● TO DO
Repeat all of the data exactly. Leave nothing out.

──────── INFORMATION SHOWN

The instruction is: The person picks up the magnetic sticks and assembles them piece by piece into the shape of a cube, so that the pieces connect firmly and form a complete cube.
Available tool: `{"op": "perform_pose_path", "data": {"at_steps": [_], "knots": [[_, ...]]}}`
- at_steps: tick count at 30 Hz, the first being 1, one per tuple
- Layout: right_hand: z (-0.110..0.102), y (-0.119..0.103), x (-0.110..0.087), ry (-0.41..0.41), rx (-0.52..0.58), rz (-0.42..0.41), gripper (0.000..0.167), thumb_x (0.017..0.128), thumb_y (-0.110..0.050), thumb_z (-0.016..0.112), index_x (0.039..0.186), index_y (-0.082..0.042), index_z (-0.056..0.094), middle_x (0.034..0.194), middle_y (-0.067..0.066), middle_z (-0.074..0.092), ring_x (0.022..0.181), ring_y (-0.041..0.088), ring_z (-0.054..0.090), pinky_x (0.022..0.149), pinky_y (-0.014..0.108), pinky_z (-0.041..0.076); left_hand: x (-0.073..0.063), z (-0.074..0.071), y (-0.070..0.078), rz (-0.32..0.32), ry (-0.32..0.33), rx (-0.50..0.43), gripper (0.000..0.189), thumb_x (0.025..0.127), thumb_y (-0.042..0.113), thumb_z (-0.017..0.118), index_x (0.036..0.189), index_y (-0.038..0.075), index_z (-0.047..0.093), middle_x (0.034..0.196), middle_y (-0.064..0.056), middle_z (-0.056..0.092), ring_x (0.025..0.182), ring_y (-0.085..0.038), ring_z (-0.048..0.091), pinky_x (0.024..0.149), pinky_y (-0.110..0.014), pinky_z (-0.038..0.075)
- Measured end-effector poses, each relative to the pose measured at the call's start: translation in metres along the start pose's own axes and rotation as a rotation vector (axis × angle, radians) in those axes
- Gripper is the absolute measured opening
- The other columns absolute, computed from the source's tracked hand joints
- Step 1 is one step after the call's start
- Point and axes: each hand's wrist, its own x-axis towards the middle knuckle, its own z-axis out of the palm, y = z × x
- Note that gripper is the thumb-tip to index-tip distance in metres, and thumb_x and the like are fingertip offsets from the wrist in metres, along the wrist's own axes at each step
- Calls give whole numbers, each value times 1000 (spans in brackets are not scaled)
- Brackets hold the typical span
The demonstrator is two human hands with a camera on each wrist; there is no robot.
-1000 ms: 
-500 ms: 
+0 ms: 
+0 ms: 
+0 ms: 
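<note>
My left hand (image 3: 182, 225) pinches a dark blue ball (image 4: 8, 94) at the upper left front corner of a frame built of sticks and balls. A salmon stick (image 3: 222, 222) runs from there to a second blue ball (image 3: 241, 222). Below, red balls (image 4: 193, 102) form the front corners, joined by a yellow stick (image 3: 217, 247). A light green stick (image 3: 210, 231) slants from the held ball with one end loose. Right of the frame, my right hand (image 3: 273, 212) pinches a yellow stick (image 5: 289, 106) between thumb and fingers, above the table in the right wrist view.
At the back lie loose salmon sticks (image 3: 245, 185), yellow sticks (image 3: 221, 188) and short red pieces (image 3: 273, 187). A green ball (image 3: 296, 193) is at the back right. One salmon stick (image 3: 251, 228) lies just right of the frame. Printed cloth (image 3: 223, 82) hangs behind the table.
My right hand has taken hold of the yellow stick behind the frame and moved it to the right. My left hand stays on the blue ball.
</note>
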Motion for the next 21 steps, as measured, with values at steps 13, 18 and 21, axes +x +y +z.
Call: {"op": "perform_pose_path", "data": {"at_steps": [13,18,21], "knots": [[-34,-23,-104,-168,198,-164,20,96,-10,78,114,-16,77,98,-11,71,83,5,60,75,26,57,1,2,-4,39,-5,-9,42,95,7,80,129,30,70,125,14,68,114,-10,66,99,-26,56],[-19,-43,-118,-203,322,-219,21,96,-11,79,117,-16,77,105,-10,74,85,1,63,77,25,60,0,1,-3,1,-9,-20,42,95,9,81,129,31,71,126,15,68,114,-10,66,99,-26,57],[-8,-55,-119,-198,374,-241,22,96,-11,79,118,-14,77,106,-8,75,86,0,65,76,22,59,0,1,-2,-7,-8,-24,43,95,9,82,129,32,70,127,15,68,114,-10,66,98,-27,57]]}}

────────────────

● RESULT
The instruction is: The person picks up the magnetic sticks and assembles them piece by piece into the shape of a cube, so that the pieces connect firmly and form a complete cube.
Available tool: `{"op": "perform_pose_path", "data": {"at_steps": [_], "knots": [[_, ...]]}}`
- at_steps: tick count at 30 Hz, the first being 1, one per tuple
- Layout: right_hand: z (-0.110..0.102), y (-0.119..0.103), x (-0.110..0.087), ry (-0.41..0.41), rx (-0.52..0.58), rz (-0.42..0.41), gripper (0.000..0.167), thumb_x (0.017..0.128), thumb_y (-0.110..0.050), thumb_z (-0.016..0.112), index_x (0.039..0.186), index_y (-0.082..0.042), index_z (-0.056..0.094), middle_x (0.034..0.194), middle_y (-0.067..0.066), middle_z (-0.074..0.092), ring_x (0.022..0.181), ring_y (-0.041..0.088), ring_z (-0.054..0.090), pinky_x (0.022..0.149), pinky_y (-0.014..0.108), pinky_z (-0.041..0.076); left_hand: x (-0.073..0.063), z (-0.074..0.071), y (-0.070..0.078), rz (-0.32..0.32), ry (-0.32..0.33), rx (-0.50..0.43), gripper (0.000..0.189), thumb_x (0.025..0.127), thumb_y (-0.042..0.113), thumb_z (-0.017..0.118), index_x (0.036..0.189), index_y (-0.038..0.075), index_z (-0.047..0.093), middle_x (0.034..0.196), middle_y (-0.064..0.056), middle_z (-0.056..0.092), ring_x (0.025..0.182), ring_y (-0.085..0.038), ring_z (-0.048..0.091), pinky_x (0.024..0.149), pinky_y (-0.110..0.014), pinky_z (-0.038..0.075)
- Measured end-effector poses, each relative to the pose measured at the call's start: translation in metres along the start pose's own axes and rotation as a rotation vector (axis × angle, radians) in those axes
- Gripper is the absolute measured opening
- The other columns absolute, computed from the source's tracked hand joints
- Step 1 is one step after the call's start
- Point and axes: each hand's wrist, its own x-axis towards the middle knuckle, its own z-axis out of the palm, y = z × x
- Note that gripper is the thumb-tip to index-tip distance in metres, and thumb_x and the like are fingertip offsets from the wrist in metres, along the wrist's own axes at each step
- Calls give whole numbers, each value times 1000 (spans in brackets are not scaled)
- Brackets hold the typical span
The demonstrator is two human hands with a camera on each wrist; there is no robot.
-1000 ms: 
-500 ms: 
+0 ms: 
+0 ms: 
+0 ms: 
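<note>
My left hand (image 3: 182, 225) pinches a dark blue ball (image 4: 8, 94) at the upper left front corner of a frame built of sticks and balls. A salmon stick (image 3: 222, 222) runs from there to a second blue ball (image 3: 241, 222). Below, red balls (image 4: 193, 102) form the front corners, joined by a yellow stick (image 3: 217, 247). A light green stick (image 3: 210, 231) slants from the held ball with one end loose. Right of the frame, my right hand (image 3: 273, 212) pinches a yellow stick (image 5: 289, 106) between thumb and fingers, above the table in the right wrist view.
At the back lie loose salmon sticks (image 3: 245, 185), yellow sticks (image 3: 221, 188) and short red pieces (image 3: 273, 187). A green ball (image 3: 296, 193) is at the back right. One salmon stick (image 3: 251, 228) lies just right of the frame. Printed cloth (image 3: 223, 82) hangs behind the table.
My right hand has taken hold of the yellow stick behind the frame and moved it to the right. My left hand stays on the blue ball.
</note>
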Motion for the next 21 steps, as measured, with values at steps 13, 18 and 21, axes +x +y +z.
Call: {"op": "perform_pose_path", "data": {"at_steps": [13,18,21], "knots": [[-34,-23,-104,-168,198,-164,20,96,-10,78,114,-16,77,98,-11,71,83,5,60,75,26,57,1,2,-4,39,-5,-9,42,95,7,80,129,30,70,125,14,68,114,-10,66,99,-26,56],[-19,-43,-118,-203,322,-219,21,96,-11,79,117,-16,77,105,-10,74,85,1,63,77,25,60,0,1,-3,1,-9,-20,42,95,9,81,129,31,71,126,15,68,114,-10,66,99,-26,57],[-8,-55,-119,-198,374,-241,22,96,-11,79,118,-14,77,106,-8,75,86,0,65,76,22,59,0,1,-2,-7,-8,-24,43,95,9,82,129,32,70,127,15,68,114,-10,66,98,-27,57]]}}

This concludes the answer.